Dans l'histoire des modes de financement de l'hôpital, on distingue trois grands moments. Dans les années 1970, les hôpitaux sont rémunérés au nombre et à la durée des séjours des patients hospitalisés. Ce mode de financement est jugé inflationniste, les dépenses hospitalières n'étant pas plafonnées. Dans les années 1980, un système d’enveloppe globale est institué pour l’hospitalisation publique : la dotation globale de financement. Cette enveloppe annuelle de dépenses est fixée a priori pour chaque hôpital. L'enveloppe globale oblige chaque hôpital à ne pas dépasser les crédits qui lui sont attribués. Mais ce budget global est inadapté aux variations d’activités de l’hôpital. Il étrangle les hôpitaux ayant une politique de soin dynamique et représentant une rente pour les autres.

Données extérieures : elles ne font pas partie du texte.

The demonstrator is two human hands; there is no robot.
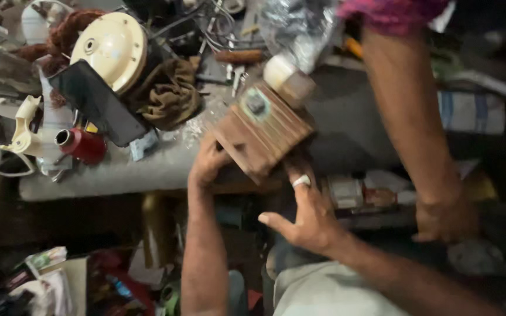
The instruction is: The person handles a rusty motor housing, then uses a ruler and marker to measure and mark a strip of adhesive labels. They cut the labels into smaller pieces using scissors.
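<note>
I hold a brown wooden board with a small switch fitting on it, tilted at the front edge of a grey workbench. My left hand grips its left corner. My right hand, with a ring on one finger, supports its underside from the right. A white and brown holder sits at the board's far end.
Another person's arm reaches down at the right, their hand resting low. On the bench lie a dark phone, a cream round cover, a red cup-like part, a brown rag and wires.
</note>
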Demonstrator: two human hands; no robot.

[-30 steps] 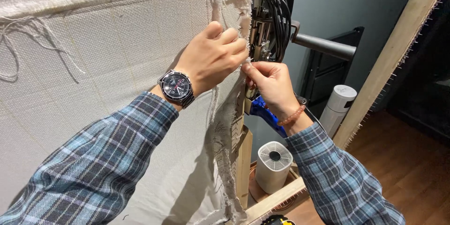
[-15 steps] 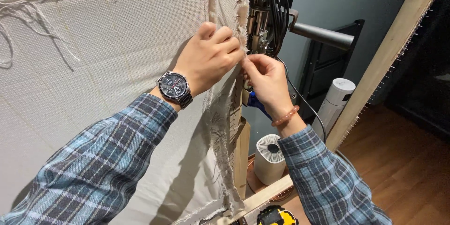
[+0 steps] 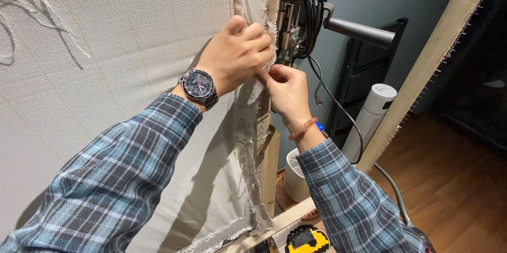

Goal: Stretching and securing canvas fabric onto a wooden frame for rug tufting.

À partir de 2004 est introduite la tarification à l’activité, plus connue sous le terme de T2A, qui a remplacé la dotation globale et qui concentre aujourd'hui toutes les critiques.

La tarification à l'activité

La loi du 27 juillet 1999 permet le lancement d’une expérimentation, à compter du 1er janvier 2000 et durant cinq ans, de nouveaux modes de financement des établissements de santé, publics ou privés, fondés sur une tarification à la pathologie. Cet objectif est repris par le plan Hôpital 2007 qui prévoit une réforme du financement des activités MCO (Médecine, Chirurgie, Obstétrique). La tarification à l’activité s'applique dans tous les établissements quelles que soient les modalités des activités de soins (hospitalisation avec ou sans hébergement, hospitalisation à domicile, consultations et soins externes). L’objectif est de procéder à un financement mixte, distinguant : les missions d’intérêt général (dépenses liées à la recherche ou à l’enseignement, par exemple) qui sont financées par une dotation et les missions de soins, qui ont vocation à être financées directement à l’activité. Avec la T2A, le financement de l’hôpital se fait selon le nombre et le type de séjour qu’il prend en charge. 

La tarification à l’activité consiste à fixer un prix codifié pour chaque maladie et les soins apportés. Chaque patient est rattaché à un groupe standard de séjour, "un groupe homogène de malades (GHM)", auquel est appliqué un tarif national. Il existe 2600 groupes auxquels correspond pour chacun un tarif. Chaque année, une grille tarifaire est publiée. Par exemple, pour l'année 2018, la prise en charge de migraines de niveau 2 est fixée à 2185,79 euros, un accouchement sans complication 2440,68 euros, une prothèse de genou de niveau 1 8175,67 euros, une transplantation cardiaque de niveau 4 71 999,72 euros.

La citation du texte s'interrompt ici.